The H Committee of Human Vindication (Spanish: H Comité de Reivindicación Humana), better known by its initials HCRH, is a Mexican art collective founded by Rodrigo Azaola, Artemio Narro and Octavio Serra that operated as a phantom and universal pseudo-organization, supposedly founded in 1947. The HCRH created numerous conferences, texts, actions, editorial projects, music, radio programs and artworks that utilize a highly ironic and intellectual language for "ridiculing the hollow pomposity of institutional culture." The public art activities of the HCRH, in festivals for example, were produced between 1996 and 2004, a period in which globalization and neoliberal politics in Mexico were incipient and the market-driven art world was consolidated.

Its work has been shown at various venues including: Museo Jumex, Mexico City; Havana Biennial, Cuba; Witte de With Center for Contemporary Art, Rotterdam; CCA Wattis Institute for Contemporary Arts, San Francisco; National Centre of Contemporary Arts, Moscow; Museo Carrillo Gil, Mexico City; Centre d'Art Santa Monica, Barcelona; Ex-Teresa, Mexico City; Americas Society, New York; Museo Tamayo, Mexico City; among others.

In 1999, the HCRH created one of its more notable actions: The Universal Destitution Campaign, which consisted of a letter sent by fax to several Mexican political and cultural personalities, ordering them to abandon their posts on the grounds of unsatisfactory performance.
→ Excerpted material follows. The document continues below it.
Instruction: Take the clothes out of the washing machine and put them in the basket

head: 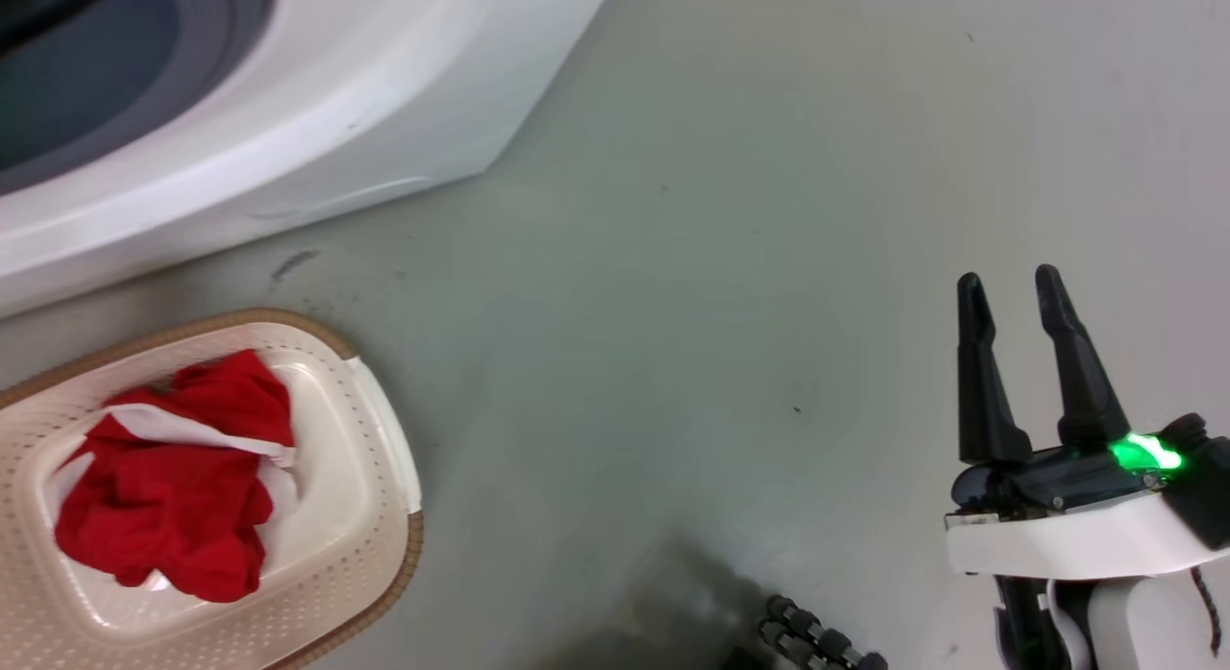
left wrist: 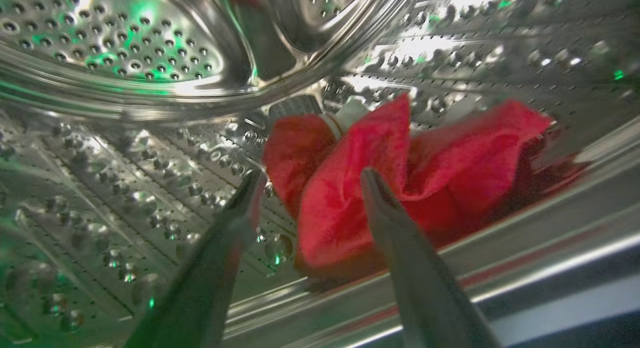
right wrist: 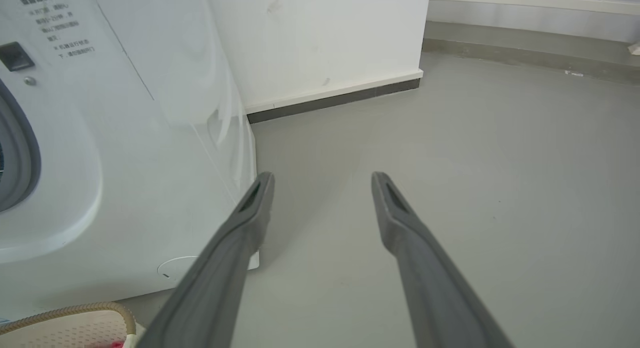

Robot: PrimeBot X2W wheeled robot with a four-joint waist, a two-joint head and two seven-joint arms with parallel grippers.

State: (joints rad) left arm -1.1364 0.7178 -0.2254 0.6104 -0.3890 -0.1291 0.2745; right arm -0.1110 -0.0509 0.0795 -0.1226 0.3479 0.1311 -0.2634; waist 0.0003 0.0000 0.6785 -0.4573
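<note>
Red garment (left wrist: pixel 425 188) lies crumpled centre-right in the steel drum (left wrist: pixel 125 48), left gripper (left wrist: pixel 310 175) poised wide at its near fold, so this second retrieval likely needs closing next; the other garment (head: pixel 173 497) sits in the basket (head: pixel 384 574) lower left, right gripper (head: pixel 1009 278) parted and empty.

Red clothes (head: pixel 173 487) — in basket (head: pixel 370 516), in drum (left wrist: pixel 125 53)

text: none legible | washing machine (right wrist: pixel 125 138) front: small grey printed lines (right wrist: pixel 55 26), too blurred to read
</note>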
The extensive list of recipients included presidential candidates, politicians, social activists, artists, writers, art critics and journalists.The campaign ended up with officials from the Ministry of Interior visiting the HCRH members' homes.
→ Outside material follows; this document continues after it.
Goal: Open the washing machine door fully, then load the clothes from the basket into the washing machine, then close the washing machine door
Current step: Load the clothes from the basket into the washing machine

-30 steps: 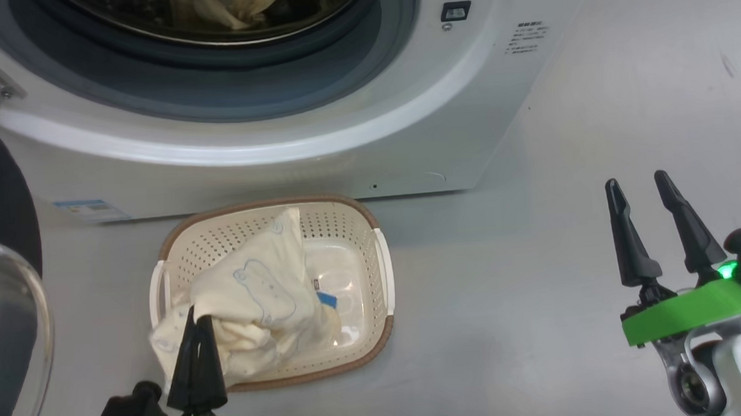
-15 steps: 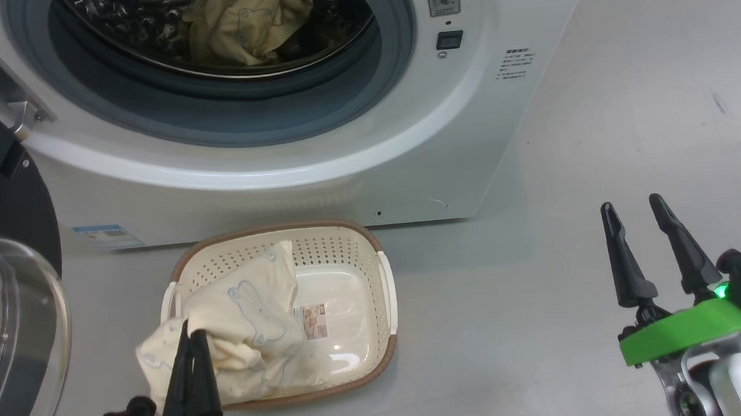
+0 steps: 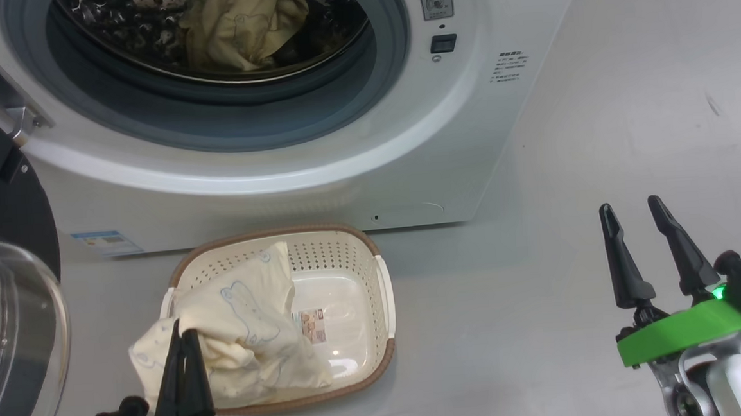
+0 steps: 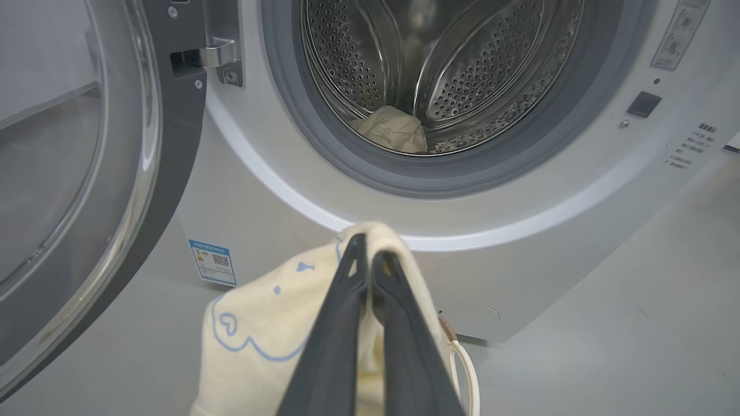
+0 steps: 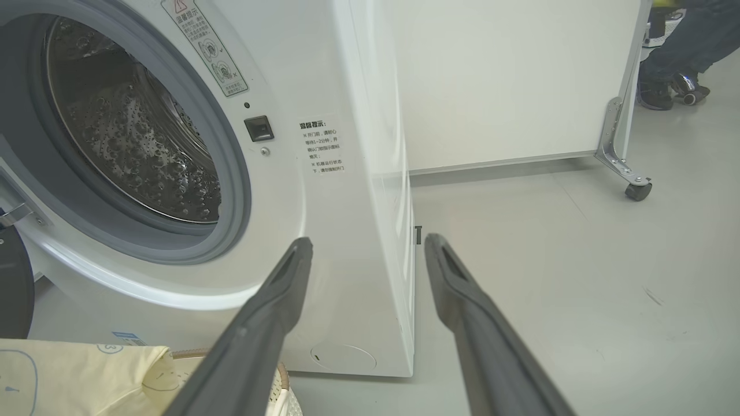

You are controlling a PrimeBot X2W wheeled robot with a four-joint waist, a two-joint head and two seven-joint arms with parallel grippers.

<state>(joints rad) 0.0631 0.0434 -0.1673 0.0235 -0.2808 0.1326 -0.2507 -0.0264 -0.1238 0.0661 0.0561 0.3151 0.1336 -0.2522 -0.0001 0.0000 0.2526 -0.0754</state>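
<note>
The washing machine (image 3: 456,138) stands with its drum open, and one cream garment (image 3: 237,23) lies inside (image 4: 393,130). Its door (image 3: 3,307) hangs swung open at the left, glass bowl facing me (image 4: 75,173). The basket (image 3: 355,279) sits on the floor before the machine. In it, pale cream clothes (image 3: 242,325) with thin line drawings spill over its near left rim. My left gripper (image 3: 182,335) is shut on that fabric, whose folds wrap around its fingertips (image 4: 364,242). My right gripper (image 3: 629,205) hovers open over bare floor to the right (image 5: 368,240).
A paper label (image 3: 311,325) shows on the basket's bare bottom. A blue sticker (image 4: 213,263) is low on the washer's front. Behind the machine stands a white panel on a castor (image 5: 639,190), with a person's foot (image 5: 676,86) beyond it. Grey floor (image 3: 545,326) lies right of the basket.
The head camera has tilted up, showing more of the drum. My left gripper has drawn the cream fabric toward the basket's near left rim, uncovering the label. The right gripper holds still.
</note>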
Another campaign by the HCRH was the massive distribution of stickers (1998–1999) in Mexico City that read, "When injustice is law, resistance is a must." In 2002, the ephemeral and phantasmagoric nature of their work materialized in an image of the HCRH logo, drawn with salt on the entrance floor of the Carrillo Gil Museum, and which the passage of visitors and workers of the museum blurred as they stepped in."
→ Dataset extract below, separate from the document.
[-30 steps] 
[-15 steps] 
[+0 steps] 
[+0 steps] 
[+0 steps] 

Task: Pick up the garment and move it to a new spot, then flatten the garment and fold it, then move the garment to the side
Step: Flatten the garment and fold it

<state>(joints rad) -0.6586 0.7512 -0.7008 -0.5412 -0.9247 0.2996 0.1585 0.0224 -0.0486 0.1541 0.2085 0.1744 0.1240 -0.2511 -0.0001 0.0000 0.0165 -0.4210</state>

For the 7th Havana Biennial (2000) the HCRH created a free ice cream distribution project, as well as the distribution of hundreds of books, among them: Brave New World by Aldous Huxley, Gulag Archipelago by Aleksandr Solzhenitsyn and 1984 by George Orwell.

The HCRH also organized several academic conferences with fictitious international scholars in different universities and museums – such as Universidad Iberoamericana, Universidad Intercontinental, Museo Rufino Tamayo and Faculty of Arts and Design (formerly known as the Escuela Nacional de Artes Plásticas or ENAP). They also created numerous fictional radio programs that were transmitted on XEUN-FM, the radio station of the National Autonomous University of Mexico.

While the work of the HCRH is mostly intangible and ephemeral, they created a number of architectural drawings and blueprints for fictional urbanization plans, such as the Children Vineyard (a chain of orphanages built along the Northern Hemisphere wine regions), the Payoff Memorial, the Air Crash Memorial (as part of the 1998 project NY AWAKE: "long before the collapse of the twin towers, 'monuments unequivocally indicate that Man learns from his own history, and —contrary to popular belief— he enjoys repeating it") and The Museum of Good (2003).

Conceptualized as a spherical building, The Museum of Good is a two-faced institution. In one side, everything that throughout human history may be considered as culturally good and kind it's collected and exhibited. In the other side, all things considered as shameful and ignominious are represented.The fictitious architectural model refers to the dual character of cultural institutions, not only as places of knowledge, but also as systems that operate according to political and cultural ideologies, occasionally financed by questionable corporations, for which art serves as a tool to achieve political and economical aims. The Museum of Good was last exhibited in 2016 at the Jumex Museum.

In 2019, the monograph HCRH: Septuagésimo Aniversario 1947–2017 was published by Alumnos 47 Foundation. The book was edited by Rodrigo Azaola and Eva Posas.

Rodrigo Azaola and Artemio Narro are fellows of the National System of Artistic Creators of the National Fund of Culture and Arts (FONCA).